■ **EXERCISE DATA**

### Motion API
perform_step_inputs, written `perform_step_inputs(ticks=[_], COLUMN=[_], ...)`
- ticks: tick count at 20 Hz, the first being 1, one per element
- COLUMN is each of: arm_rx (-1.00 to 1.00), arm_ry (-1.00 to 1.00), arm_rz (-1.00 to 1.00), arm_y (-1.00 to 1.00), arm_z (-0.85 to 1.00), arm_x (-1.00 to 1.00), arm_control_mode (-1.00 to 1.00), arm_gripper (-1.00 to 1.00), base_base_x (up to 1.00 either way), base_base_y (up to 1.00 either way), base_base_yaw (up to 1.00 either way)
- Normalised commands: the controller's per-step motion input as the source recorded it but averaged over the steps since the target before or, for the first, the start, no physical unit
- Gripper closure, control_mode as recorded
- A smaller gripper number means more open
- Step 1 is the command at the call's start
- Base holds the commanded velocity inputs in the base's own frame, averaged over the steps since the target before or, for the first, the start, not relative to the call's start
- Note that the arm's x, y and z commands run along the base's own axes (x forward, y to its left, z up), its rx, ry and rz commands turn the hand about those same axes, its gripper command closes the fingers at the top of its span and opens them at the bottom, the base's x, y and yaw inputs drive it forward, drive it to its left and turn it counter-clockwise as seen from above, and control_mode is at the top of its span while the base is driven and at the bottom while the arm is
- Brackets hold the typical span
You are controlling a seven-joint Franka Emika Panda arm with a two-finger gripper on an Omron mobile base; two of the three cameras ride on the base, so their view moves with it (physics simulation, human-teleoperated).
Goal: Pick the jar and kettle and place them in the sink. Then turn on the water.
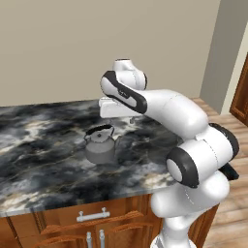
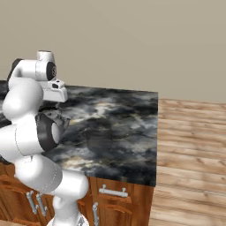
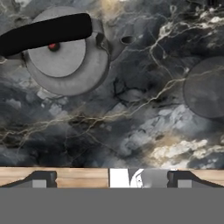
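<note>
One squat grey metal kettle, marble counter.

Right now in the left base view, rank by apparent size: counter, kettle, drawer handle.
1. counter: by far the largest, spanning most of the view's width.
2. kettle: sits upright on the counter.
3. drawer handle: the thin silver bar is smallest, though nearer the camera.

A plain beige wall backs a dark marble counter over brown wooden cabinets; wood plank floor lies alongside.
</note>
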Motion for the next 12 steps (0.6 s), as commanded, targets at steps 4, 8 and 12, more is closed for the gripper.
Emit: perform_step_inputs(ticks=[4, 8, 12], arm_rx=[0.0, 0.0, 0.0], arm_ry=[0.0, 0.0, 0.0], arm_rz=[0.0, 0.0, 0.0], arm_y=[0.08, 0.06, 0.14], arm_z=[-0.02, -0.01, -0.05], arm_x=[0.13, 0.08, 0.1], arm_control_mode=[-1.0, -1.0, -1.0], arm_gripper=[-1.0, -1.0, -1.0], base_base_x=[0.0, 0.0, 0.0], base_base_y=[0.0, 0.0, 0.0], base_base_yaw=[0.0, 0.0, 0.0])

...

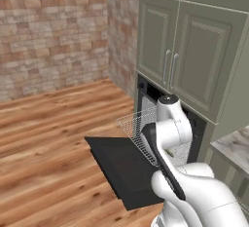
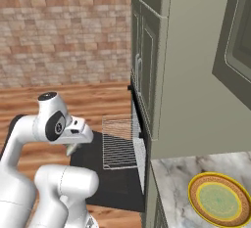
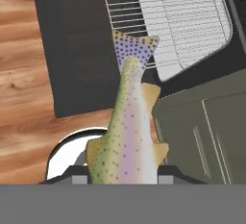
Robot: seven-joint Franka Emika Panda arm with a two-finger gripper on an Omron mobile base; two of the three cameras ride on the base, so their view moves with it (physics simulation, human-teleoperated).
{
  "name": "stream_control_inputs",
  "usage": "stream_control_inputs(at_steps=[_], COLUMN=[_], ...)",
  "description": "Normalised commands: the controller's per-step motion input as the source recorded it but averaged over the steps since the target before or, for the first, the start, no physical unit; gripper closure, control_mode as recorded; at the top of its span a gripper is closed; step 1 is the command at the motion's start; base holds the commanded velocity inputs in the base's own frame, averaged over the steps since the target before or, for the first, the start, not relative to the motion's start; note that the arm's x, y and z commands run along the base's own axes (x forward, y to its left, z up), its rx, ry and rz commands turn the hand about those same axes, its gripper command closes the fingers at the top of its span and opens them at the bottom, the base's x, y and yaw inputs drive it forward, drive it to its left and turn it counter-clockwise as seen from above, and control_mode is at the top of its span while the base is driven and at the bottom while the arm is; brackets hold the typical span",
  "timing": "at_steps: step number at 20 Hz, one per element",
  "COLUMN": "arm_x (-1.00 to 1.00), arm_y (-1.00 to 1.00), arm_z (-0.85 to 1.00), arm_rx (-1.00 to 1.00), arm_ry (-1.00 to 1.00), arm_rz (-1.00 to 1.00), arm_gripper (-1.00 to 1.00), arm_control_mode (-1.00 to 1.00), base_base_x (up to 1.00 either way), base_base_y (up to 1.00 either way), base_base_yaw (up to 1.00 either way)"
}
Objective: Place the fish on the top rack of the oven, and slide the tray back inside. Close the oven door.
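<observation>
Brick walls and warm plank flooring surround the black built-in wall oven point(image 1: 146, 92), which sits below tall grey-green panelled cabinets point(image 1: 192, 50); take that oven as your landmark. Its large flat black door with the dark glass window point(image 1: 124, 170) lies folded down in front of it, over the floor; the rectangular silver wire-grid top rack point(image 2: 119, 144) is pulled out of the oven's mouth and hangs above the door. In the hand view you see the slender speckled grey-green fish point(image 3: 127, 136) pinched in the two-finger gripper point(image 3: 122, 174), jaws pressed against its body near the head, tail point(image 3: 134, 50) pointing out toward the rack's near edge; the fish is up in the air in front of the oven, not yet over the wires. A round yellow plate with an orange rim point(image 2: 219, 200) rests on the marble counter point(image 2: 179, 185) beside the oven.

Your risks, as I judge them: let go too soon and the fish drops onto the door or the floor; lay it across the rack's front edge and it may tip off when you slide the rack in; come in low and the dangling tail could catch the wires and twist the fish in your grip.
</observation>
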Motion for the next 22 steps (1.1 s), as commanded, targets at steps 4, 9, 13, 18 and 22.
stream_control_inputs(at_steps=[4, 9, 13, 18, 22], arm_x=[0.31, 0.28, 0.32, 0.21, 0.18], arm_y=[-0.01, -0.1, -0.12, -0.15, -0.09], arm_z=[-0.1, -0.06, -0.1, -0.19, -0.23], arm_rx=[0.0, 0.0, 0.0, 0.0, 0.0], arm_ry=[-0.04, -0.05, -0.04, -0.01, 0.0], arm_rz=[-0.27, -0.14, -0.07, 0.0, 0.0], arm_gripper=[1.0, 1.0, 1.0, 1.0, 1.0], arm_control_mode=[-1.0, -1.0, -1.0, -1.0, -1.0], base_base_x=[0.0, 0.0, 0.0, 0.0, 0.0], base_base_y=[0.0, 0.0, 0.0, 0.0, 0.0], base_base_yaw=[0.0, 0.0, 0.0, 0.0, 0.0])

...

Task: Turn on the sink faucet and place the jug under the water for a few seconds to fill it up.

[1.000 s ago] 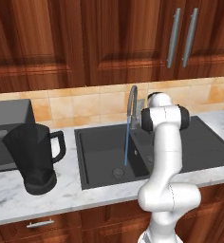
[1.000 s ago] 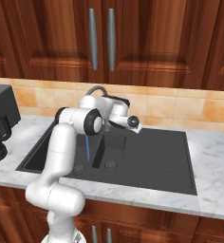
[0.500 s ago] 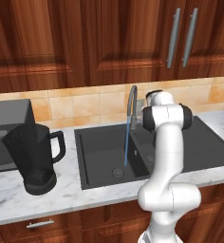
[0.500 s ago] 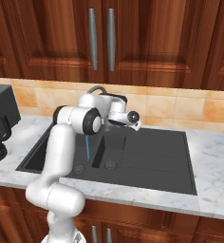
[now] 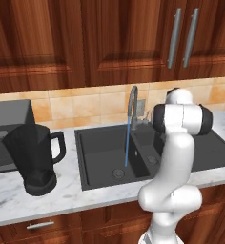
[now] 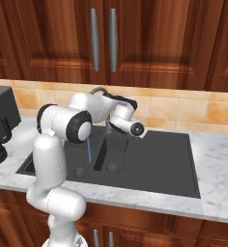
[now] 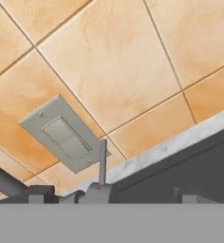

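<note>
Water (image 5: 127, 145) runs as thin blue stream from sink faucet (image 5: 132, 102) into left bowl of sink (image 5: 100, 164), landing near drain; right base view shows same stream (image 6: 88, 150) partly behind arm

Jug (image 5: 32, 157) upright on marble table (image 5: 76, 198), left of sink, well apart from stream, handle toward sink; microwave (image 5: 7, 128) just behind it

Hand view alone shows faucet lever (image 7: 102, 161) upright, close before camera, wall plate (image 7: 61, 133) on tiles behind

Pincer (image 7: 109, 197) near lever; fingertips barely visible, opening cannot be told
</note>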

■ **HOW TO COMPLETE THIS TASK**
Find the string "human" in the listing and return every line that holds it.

■ **RESPONSE BOX**
You are controlling a seven-joint Franka Emika Panda arm with a two-finger gripper on an Omron mobile base; two of the three cameras ride on the base, so their view moves with it (physics simulation, human-teleoperated).
Robot: seven-joint Franka Emika Panda arm with a two-finger gripper on an Omron mobile base; two of the three cameras ride on the base, so their view moves with it (physics simulation, human-teleoperated).

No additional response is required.